Presbyterian Healthcare in Albuquerque is New Mexico’s largest health care system, including eight hospitals, 36 clinics, a large physician group, five home health care agencies, and its own 413,000 member health plan.
Because Presbyterian has control over how that health plan pays for services, it was able to start a hospital at home program in 2008 with a reliable funding base. As for the motivation, “We are never going to build enough bricks and mortar (institutions) to provide care for all the baby boomers and the elderly who will need it by 2030,” said Lesley Cryer, executive director of Presbyterian Home Healthcare. “So, we’ve got to find alternatives like this.”
Patients Appreciate Being Home
On a recent morning in Albuquerque, Dr. Melanie Van Amsterdam, one of three doctors who provide hospital at home care for Presbyterian, stopped in to see Rosa Sota, 76, who had fallen on a doorstep, cut herself above her right eyebrow, and developed cellulitis.
Van Amsterdam set a chair in front of the older woman, who was lying on a couch in her small living room with a pinched expression. The doctor did a careful examination, then explained the course of treatment she was ordering.
“It’s better in my house because if I need to eat, I don’t have to push a button. I can go to the kitchen for myself,” Sota said, as her husband Ruben nodded in agreement a few feet away. “And here I sleep better because you don’t have all the people coming and going and I don’t feel so nervous.”
For Frank Blondin, care began with a call for help from a home health nurse. Within an hour, Ward arrived, performed a thorough evaluation, obtained the patient’s consent for a hospital at home admission, and decided on a treatment for his main medical issues — dehydration and the infection.
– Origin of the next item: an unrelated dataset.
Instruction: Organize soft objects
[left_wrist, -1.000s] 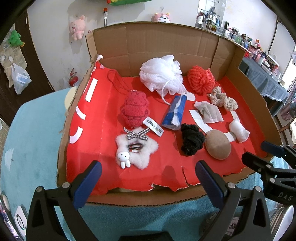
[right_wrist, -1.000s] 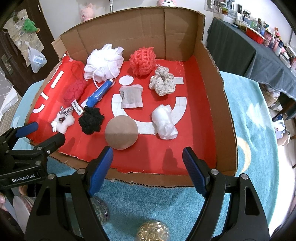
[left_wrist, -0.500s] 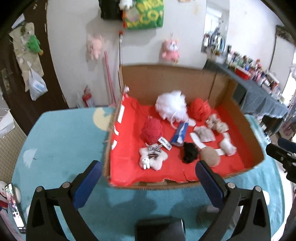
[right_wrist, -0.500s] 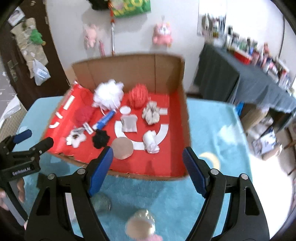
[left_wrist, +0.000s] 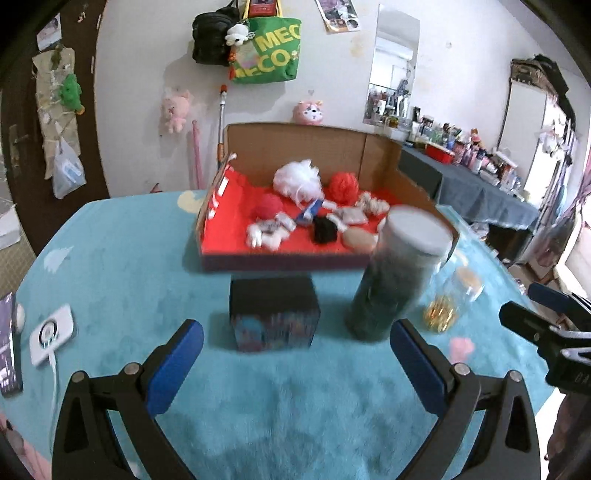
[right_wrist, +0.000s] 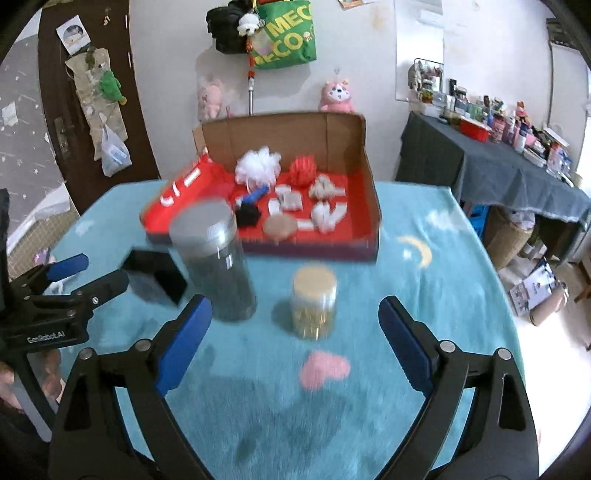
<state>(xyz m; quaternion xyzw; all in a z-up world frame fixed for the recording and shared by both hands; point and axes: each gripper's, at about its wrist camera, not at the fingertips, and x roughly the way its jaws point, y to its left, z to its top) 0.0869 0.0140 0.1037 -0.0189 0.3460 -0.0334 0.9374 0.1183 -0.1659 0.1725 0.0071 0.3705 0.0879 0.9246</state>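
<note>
A cardboard box (left_wrist: 299, 260) lined in red holds several soft objects: a white mesh pouf (left_wrist: 297, 179), a red knit ball (left_wrist: 343, 186), a red plush (left_wrist: 269, 206), a black pompom (left_wrist: 324, 229), a tan round pad (left_wrist: 358, 239) and a white bunny plush (left_wrist: 264, 232). The box also shows in the right wrist view (right_wrist: 364, 206). My left gripper (left_wrist: 295, 363) is open and empty, well in front of the box over the teal cloth. My right gripper (right_wrist: 293, 343) is open and empty, also back from the box.
A tall dark jar with a grey lid (left_wrist: 395, 280), a small clear jar of gold bits (right_wrist: 313, 304) and a black box (left_wrist: 273, 317) stand between the grippers and the cardboard box. A white charger (left_wrist: 51, 332) lies left. A cluttered dark table (right_wrist: 498, 162) stands right.
Both grippers have pulled back and up from the box. The jars and black box have come into view in front of them. Both stay open and empty.
</note>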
Then, Ward sat down to carefully review Blondin’s history and medications with his wife and explain that risks were slightly higher that complications would not be dealt with as quickly as in the hospital.
“Is that OK by you?” the doctor asked.
“I’m a little apprehensive because I’ve had to call 911 so many times for Frank,” Pamela Blondin admitted. “But he really wants to be home and I’d much rather have him here. Even though there’s a bit of a fear factor, I have to tell you, I appreciate having the choice.”